◆ INSTRUCTIONS FOR THE TASK
Output the data below in full, byte for byte. Nothing may differ.

◆ RECORDED DATA
★ ★ ★ ★

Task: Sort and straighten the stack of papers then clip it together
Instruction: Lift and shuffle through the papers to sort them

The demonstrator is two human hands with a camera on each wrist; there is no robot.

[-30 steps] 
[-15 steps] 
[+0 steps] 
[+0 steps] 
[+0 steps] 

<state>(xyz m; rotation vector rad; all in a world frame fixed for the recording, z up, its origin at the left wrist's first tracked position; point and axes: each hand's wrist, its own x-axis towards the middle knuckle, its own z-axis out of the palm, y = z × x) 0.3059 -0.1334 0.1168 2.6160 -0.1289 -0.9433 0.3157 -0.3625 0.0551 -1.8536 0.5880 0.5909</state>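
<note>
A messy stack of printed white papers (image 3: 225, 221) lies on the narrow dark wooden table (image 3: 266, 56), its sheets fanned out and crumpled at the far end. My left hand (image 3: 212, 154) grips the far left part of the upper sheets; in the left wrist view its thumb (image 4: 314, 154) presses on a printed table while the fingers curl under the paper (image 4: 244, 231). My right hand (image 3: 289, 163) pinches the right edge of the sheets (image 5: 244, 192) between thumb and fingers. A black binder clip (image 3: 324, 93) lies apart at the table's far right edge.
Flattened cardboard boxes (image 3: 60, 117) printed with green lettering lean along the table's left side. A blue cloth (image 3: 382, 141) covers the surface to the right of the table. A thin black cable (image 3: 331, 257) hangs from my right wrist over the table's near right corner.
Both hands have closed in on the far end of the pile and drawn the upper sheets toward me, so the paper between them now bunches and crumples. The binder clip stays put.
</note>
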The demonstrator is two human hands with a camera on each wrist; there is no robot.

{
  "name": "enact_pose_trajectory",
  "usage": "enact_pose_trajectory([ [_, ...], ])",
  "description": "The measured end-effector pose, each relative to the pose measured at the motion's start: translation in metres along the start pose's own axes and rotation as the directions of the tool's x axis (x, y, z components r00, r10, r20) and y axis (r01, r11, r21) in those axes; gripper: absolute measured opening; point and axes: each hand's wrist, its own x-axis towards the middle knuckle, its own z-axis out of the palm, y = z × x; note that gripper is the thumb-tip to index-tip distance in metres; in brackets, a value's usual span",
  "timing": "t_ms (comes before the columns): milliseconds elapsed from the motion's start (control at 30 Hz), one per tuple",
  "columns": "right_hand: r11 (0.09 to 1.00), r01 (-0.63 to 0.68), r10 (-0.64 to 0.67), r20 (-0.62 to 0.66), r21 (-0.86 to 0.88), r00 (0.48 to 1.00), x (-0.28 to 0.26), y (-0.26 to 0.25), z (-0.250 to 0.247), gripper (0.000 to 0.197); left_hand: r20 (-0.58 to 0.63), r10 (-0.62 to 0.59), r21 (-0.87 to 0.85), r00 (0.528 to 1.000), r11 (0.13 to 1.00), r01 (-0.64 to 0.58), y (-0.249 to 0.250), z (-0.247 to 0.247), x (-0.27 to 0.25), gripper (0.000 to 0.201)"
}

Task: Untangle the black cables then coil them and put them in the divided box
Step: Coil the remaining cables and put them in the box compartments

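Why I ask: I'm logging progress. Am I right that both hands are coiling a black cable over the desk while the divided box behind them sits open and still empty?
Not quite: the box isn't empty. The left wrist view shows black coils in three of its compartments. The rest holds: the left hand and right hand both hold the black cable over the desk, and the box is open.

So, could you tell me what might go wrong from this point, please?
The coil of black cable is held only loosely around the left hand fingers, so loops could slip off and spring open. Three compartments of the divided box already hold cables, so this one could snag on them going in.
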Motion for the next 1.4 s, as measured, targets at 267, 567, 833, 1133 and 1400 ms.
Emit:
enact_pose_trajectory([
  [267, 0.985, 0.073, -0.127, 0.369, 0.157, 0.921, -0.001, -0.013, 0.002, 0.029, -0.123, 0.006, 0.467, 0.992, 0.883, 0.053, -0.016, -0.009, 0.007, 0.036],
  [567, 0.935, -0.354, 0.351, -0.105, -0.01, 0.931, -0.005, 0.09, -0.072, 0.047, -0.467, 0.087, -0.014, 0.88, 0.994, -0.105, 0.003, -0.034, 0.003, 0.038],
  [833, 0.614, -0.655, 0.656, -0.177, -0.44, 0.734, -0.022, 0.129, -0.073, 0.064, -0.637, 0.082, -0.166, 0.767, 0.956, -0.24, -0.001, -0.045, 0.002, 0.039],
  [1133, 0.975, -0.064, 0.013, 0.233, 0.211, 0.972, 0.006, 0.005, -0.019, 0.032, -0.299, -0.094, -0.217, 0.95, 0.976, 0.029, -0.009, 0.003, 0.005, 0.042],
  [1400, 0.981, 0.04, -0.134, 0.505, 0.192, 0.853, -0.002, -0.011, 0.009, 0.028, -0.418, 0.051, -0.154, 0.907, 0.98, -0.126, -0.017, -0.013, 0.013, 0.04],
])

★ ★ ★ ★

◆ RESULT BELOW
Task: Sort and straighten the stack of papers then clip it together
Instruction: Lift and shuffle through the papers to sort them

The demonstrator is two human hands with a camera on each wrist; there is no robot.

[-30 steps] 
[-15 steps] 
[+0 steps] 
[+0 steps] 
[+0 steps] 

<state>(xyz m; rotation vector rad; all in a world frame fixed for the recording, z up, its origin at the left wrist's first tracked position; point and axes: each hand's wrist, its own x-axis towards the middle knuckle, its own z-axis out of the palm, y = z × x) 0.3059 -0.1334 0.1168 2.6160 -0.1289 -0.9433 0.3157 -0.3625 0.0551 -1.8536 0.5880 0.5909</state>
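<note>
A messy stack of printed white papers (image 3: 225, 221) lies on the narrow dark wooden table (image 3: 266, 56), its sheets fanned out and crumpled at the far end. My left hand (image 3: 212, 154) grips the far left part of the upper sheets; in the left wrist view its thumb (image 4: 314, 154) presses on a printed table while the fingers curl under the paper (image 4: 244, 231). My right hand (image 3: 289, 163) pinches the right edge of the sheets (image 5: 244, 192) between thumb and fingers. A black binder clip (image 3: 324, 93) lies apart at the table's far right edge.
Flattened cardboard boxes (image 3: 60, 117) printed with green lettering lean along the table's left side. A blue cloth (image 3: 382, 141) covers the surface to the right of the table. A thin black cable (image 3: 331, 257) hangs from my right wrist over the table's near right corner.
Both hands have closed in on the far end of the pile and drawn the upper sheets toward me, so the paper between them now bunches and crumples. The binder clip stays put.
</note>
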The demonstrator is two human hands with a camera on each wrist; there is no robot.

{
  "name": "enact_pose_trajectory",
  "usage": "enact_pose_trajectory([ [_, ...], ])",
  "description": "The measured end-effector pose, each relative to the pose measured at the motion's start: translation in metres along the start pose's own axes and rotation as the directions of the tool's x axis (x, y, z components r00, r10, r20) and y axis (r01, r11, r21) in those axes; gripper: absolute measured opening; point and axes: each hand's wrist, its own x-axis towards the middle knuckle, its own z-axis out of the palm, y = z × x; note that gripper is the thumb-tip to index-tip distance in metres; in brackets, a value's usual span",
  "timing": "t_ms (comes before the columns): milliseconds elapsed from the motion's start (control at 30 Hz), one per tuple",
  "columns": "right_hand: r11 (0.09 to 1.00), r01 (-0.63 to 0.68), r10 (-0.64 to 0.67), r20 (-0.62 to 0.66), r21 (-0.86 to 0.88), r00 (0.48 to 1.00), x (-0.28 to 0.26), y (-0.26 to 0.25), z (-0.250 to 0.247), gripper (0.000 to 0.197); left_hand: r20 (-0.58 to 0.63), r10 (-0.62 to 0.59), r21 (-0.87 to 0.85), r00 (0.528 to 1.000), r11 (0.13 to 1.00), r01 (-0.64 to 0.58), y (-0.249 to 0.250), z (-0.247 to 0.247), x (-0.27 to 0.25), gripper (0.000 to 0.201)"
}

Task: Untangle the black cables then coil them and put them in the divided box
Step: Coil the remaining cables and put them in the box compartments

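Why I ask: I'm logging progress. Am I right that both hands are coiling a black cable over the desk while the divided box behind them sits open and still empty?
Not quite: the box isn't empty. The left wrist view shows black coils in three of its compartments. The rest holds: the left hand and right hand both hold the black cable over the desk, and the box is open.

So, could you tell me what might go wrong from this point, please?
The coil of black cable is held only loosely around the left hand fingers, so loops could slip off and spring open. Three compartments of the divided box already hold cables, so this one could snag on them going in.
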Motion for the next 1.4 s, as measured, targets at 267, 567, 833, 1133 and 1400 ms.
Emit:
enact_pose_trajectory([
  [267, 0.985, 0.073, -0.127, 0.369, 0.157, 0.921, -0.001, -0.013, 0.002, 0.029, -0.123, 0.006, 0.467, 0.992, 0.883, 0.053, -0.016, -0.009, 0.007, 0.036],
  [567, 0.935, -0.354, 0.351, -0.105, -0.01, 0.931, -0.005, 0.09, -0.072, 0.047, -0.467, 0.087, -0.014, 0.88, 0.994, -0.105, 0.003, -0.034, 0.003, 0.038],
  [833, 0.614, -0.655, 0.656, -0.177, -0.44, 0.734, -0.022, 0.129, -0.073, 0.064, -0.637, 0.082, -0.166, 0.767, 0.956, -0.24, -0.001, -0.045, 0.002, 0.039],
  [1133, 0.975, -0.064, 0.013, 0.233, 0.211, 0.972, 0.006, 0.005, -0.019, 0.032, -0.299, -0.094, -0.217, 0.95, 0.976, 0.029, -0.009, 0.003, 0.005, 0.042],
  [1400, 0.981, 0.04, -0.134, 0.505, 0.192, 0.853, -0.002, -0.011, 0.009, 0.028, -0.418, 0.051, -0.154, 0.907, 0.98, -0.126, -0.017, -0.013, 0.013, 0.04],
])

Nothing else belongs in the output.